• TASK TO CARRY OUT
For each record that follows, write out an identical copy.

• DATA PROVIDED
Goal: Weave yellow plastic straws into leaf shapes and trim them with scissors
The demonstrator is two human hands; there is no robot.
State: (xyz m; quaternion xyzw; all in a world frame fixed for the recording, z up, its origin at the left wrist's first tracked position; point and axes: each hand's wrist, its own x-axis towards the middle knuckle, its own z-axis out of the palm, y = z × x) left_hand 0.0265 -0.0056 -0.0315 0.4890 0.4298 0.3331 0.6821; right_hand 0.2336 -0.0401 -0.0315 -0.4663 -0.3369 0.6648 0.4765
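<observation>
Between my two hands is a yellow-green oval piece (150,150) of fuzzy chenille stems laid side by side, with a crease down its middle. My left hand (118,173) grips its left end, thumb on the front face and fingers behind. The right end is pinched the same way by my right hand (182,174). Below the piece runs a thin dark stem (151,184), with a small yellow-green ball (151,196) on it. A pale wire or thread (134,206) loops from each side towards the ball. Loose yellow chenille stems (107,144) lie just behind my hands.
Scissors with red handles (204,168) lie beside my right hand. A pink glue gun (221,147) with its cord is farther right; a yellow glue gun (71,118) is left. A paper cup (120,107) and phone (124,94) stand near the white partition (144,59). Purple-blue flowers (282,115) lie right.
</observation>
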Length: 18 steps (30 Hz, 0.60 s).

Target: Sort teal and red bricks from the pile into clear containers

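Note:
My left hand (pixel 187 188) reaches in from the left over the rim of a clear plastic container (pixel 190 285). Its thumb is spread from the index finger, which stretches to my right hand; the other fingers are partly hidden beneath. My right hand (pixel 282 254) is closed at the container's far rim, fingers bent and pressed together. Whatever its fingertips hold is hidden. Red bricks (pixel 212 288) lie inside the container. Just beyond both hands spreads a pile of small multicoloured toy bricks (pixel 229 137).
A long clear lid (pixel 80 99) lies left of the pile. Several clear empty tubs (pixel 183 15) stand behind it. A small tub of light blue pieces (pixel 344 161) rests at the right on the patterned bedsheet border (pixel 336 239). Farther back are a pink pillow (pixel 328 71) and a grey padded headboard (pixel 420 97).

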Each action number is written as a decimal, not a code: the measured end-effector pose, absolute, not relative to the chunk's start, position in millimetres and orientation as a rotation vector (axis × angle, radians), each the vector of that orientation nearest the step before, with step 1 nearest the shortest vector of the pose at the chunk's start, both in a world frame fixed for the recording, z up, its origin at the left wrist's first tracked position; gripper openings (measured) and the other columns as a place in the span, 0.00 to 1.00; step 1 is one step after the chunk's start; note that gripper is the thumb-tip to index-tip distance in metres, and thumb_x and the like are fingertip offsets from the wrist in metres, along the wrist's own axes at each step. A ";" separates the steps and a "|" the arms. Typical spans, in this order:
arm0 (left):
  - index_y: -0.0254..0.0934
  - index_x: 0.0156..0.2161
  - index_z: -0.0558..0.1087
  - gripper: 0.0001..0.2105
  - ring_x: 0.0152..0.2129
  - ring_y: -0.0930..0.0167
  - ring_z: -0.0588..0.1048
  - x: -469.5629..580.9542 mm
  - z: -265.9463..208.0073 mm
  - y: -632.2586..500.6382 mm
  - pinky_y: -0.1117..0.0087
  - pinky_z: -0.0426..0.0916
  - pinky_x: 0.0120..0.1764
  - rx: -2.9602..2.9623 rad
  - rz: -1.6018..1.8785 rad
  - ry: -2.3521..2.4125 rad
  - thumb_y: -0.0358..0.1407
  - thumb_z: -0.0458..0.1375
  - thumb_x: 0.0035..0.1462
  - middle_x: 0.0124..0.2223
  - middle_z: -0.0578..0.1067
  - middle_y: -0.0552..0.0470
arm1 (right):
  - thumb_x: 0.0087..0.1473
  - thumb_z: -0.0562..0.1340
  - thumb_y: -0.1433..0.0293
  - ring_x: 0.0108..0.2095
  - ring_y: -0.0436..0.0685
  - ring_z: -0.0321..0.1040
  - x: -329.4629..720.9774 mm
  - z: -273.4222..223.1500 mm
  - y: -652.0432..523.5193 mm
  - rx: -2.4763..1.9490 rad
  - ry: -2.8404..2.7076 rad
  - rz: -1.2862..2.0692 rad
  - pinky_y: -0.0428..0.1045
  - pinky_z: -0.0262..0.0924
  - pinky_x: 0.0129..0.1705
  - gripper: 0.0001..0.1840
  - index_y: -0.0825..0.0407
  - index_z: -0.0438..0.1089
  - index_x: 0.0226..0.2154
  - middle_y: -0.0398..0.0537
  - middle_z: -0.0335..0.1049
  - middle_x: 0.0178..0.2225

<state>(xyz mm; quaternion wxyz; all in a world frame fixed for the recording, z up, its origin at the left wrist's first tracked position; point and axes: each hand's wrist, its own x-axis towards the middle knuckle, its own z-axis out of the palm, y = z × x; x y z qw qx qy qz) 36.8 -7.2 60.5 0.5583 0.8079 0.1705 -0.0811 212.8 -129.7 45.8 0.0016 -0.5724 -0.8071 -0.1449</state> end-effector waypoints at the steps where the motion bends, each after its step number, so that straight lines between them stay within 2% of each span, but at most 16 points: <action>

• EXERCISE RESULT
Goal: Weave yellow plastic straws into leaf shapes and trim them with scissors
The demonstrator is two human hands; there is no robot.
State: (xyz m; quaternion xyzw; all in a world frame fixed for the recording, z up, its origin at the left wrist's first tracked position; point and axes: each hand's wrist, its own x-axis towards the middle knuckle, its own z-axis out of the palm, y = z × x) left_hand 0.0265 -0.0056 -0.0315 0.4890 0.4298 0.3331 0.6821; right_hand 0.2336 -0.0401 -0.0315 -0.4663 -0.3369 0.6648 0.4765
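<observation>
Between my two hands is a yellow-green oval piece (150,150) of fuzzy chenille stems laid side by side, with a crease down its middle. My left hand (118,173) grips its left end, thumb on the front face and fingers behind. The right end is pinched the same way by my right hand (182,174). Below the piece runs a thin dark stem (151,184), with a small yellow-green ball (151,196) on it. A pale wire or thread (134,206) loops from each side towards the ball. Loose yellow chenille stems (107,144) lie just behind my hands.
Scissors with red handles (204,168) lie beside my right hand. A pink glue gun (221,147) with its cord is farther right; a yellow glue gun (71,118) is left. A paper cup (120,107) and phone (124,94) stand near the white partition (144,59). Purple-blue flowers (282,115) lie right.
</observation>
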Length: 18 steps (30 Hz, 0.60 s).

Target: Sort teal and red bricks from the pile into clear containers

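Note:
My left hand (pixel 187 188) reaches in from the left over the rim of a clear plastic container (pixel 190 285). Its thumb is spread from the index finger, which stretches to my right hand; the other fingers are partly hidden beneath. My right hand (pixel 282 254) is closed at the container's far rim, fingers bent and pressed together. Whatever its fingertips hold is hidden. Red bricks (pixel 212 288) lie inside the container. Just beyond both hands spreads a pile of small multicoloured toy bricks (pixel 229 137).
A long clear lid (pixel 80 99) lies left of the pile. Several clear empty tubs (pixel 183 15) stand behind it. A small tub of light blue pieces (pixel 344 161) rests at the right on the patterned bedsheet border (pixel 336 239). Farther back are a pink pillow (pixel 328 71) and a grey padded headboard (pixel 420 97).
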
Each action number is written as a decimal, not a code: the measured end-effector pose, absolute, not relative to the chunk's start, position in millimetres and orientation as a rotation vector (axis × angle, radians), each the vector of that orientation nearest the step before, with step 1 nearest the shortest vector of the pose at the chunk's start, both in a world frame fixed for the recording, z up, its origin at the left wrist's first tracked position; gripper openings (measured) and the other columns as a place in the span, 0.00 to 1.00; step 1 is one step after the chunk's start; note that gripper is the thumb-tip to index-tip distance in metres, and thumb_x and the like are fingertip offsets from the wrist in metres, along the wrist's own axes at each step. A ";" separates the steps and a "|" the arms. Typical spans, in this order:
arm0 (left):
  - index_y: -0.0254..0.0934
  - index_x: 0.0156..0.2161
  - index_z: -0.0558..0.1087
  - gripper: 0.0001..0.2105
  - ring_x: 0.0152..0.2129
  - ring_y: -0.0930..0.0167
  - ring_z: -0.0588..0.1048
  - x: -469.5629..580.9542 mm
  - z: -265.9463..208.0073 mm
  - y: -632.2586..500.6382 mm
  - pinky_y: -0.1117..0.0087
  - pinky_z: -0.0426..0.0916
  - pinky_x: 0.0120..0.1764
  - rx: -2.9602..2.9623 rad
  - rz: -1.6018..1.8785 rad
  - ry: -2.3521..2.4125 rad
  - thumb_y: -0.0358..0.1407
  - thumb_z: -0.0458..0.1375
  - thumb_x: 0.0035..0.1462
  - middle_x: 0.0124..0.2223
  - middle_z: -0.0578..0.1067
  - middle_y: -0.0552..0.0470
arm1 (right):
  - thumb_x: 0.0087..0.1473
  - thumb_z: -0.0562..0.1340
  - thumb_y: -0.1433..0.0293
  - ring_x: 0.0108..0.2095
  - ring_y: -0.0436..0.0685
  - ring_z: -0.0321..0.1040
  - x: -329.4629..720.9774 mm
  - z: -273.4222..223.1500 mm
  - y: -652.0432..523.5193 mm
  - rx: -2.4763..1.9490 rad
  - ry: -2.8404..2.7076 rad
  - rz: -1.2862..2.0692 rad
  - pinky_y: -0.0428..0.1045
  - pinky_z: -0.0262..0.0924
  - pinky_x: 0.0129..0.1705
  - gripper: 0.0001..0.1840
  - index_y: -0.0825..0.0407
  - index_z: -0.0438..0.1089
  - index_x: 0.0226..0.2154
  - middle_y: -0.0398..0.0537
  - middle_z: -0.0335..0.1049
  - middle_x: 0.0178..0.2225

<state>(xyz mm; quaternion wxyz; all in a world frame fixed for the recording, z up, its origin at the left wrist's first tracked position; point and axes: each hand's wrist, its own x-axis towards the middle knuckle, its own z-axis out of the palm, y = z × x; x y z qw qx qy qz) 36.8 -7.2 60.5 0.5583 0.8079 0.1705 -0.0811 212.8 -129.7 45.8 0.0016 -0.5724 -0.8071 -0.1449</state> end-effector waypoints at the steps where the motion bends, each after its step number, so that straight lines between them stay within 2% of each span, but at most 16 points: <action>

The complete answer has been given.